*Task item*:
Omitting the pictures, restate all of the entries below exactly.

(Information)

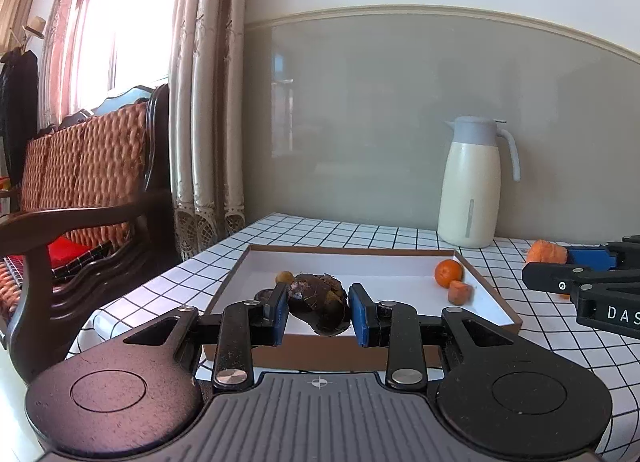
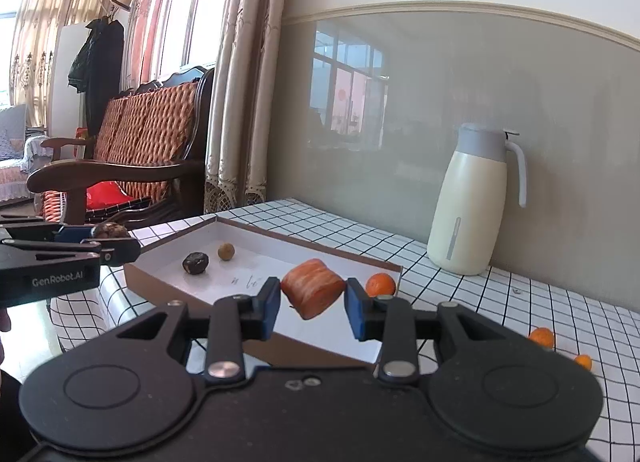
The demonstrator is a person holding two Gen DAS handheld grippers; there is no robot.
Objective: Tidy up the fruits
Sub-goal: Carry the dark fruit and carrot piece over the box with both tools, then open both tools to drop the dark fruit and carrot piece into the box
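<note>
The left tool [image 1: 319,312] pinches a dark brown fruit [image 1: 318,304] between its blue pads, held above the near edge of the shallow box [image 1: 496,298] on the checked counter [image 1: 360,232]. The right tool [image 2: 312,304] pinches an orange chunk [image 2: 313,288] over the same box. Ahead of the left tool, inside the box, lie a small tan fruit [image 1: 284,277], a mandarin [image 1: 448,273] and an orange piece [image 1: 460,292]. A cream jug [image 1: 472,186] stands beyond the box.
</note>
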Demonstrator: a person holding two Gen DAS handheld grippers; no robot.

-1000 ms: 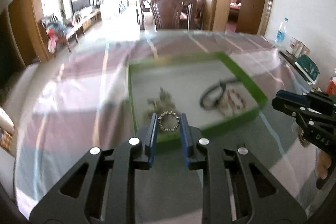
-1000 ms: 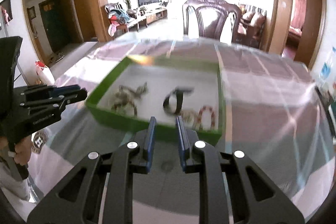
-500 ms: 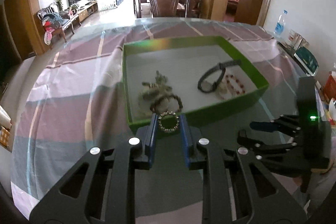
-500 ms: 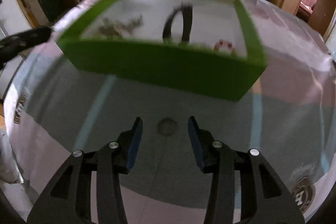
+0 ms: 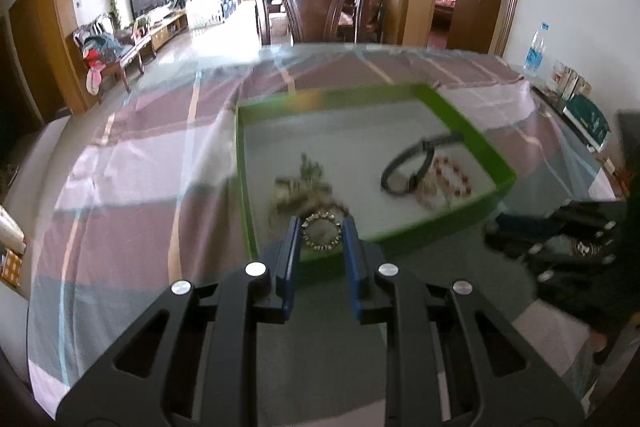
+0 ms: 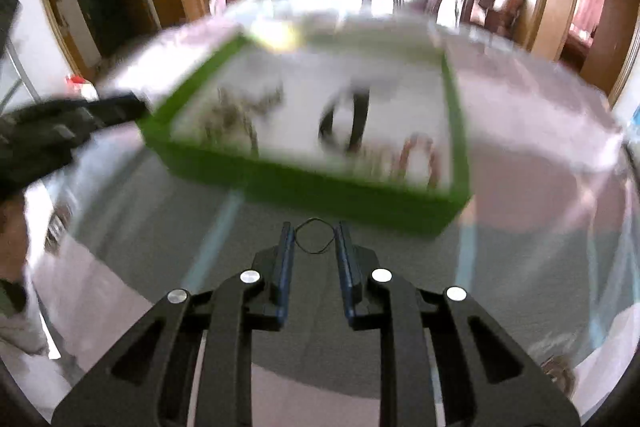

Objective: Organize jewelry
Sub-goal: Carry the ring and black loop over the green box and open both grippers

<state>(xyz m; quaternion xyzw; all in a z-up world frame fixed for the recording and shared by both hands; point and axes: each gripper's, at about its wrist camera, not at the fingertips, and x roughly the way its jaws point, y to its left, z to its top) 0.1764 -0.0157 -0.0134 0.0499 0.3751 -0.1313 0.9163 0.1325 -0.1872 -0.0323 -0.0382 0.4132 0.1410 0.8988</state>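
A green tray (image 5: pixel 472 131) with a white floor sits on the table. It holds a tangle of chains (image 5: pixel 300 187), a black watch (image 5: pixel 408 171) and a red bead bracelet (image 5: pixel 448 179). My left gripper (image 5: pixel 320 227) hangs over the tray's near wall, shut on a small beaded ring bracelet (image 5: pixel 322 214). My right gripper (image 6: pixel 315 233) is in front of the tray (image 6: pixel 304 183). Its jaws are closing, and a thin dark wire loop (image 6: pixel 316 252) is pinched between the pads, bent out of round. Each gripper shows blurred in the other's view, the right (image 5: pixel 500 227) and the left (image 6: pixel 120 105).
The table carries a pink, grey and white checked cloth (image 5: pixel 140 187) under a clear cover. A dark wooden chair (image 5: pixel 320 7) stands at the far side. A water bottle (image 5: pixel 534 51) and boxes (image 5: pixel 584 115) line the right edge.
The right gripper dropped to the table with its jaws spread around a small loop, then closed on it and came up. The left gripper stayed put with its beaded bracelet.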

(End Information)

*Output*:
The demonstrator is a person holding two Gen DAS handheld grippers; there is no robot.
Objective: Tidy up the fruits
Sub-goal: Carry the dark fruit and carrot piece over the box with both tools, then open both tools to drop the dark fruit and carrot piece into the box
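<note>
The left tool [image 1: 319,312] pinches a dark brown fruit [image 1: 318,304] between its blue pads, held above the near edge of the shallow box [image 1: 496,298] on the checked counter [image 1: 360,232]. The right tool [image 2: 312,304] pinches an orange chunk [image 2: 313,288] over the same box. Ahead of the left tool, inside the box, lie a small tan fruit [image 1: 284,277], a mandarin [image 1: 448,273] and an orange piece [image 1: 460,292]. A cream jug [image 1: 472,186] stands beyond the box.
</note>
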Demonstrator: a person holding two Gen DAS handheld grippers; no robot.

-1000 ms: 
-1000 ms: 
-500 ms: 
-500 ms: 
+0 ms: 
+0 ms: 

Objective: Organize jewelry
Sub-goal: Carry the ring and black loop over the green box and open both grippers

<state>(xyz m; quaternion xyzw; all in a z-up world frame fixed for the recording and shared by both hands; point and axes: each gripper's, at about its wrist camera, not at the fingertips, and x roughly the way its jaws point, y to its left, z to its top) 0.1764 -0.0157 -0.0134 0.0499 0.3751 -0.1313 0.9163 0.1325 -0.1872 -0.0323 -0.0382 0.4132 0.1410 0.8988</state>
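A green tray (image 5: pixel 472 131) with a white floor sits on the table. It holds a tangle of chains (image 5: pixel 300 187), a black watch (image 5: pixel 408 171) and a red bead bracelet (image 5: pixel 448 179). My left gripper (image 5: pixel 320 227) hangs over the tray's near wall, shut on a small beaded ring bracelet (image 5: pixel 322 214). My right gripper (image 6: pixel 315 233) is in front of the tray (image 6: pixel 304 183). Its jaws are closing, and a thin dark wire loop (image 6: pixel 316 252) is pinched between the pads, bent out of round. Each gripper shows blurred in the other's view, the right (image 5: pixel 500 227) and the left (image 6: pixel 120 105).
The table carries a pink, grey and white checked cloth (image 5: pixel 140 187) under a clear cover. A dark wooden chair (image 5: pixel 320 7) stands at the far side. A water bottle (image 5: pixel 534 51) and boxes (image 5: pixel 584 115) line the right edge.
The right gripper dropped to the table with its jaws spread around a small loop, then closed on it and came up. The left gripper stayed put with its beaded bracelet.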

This answer requires no additional content.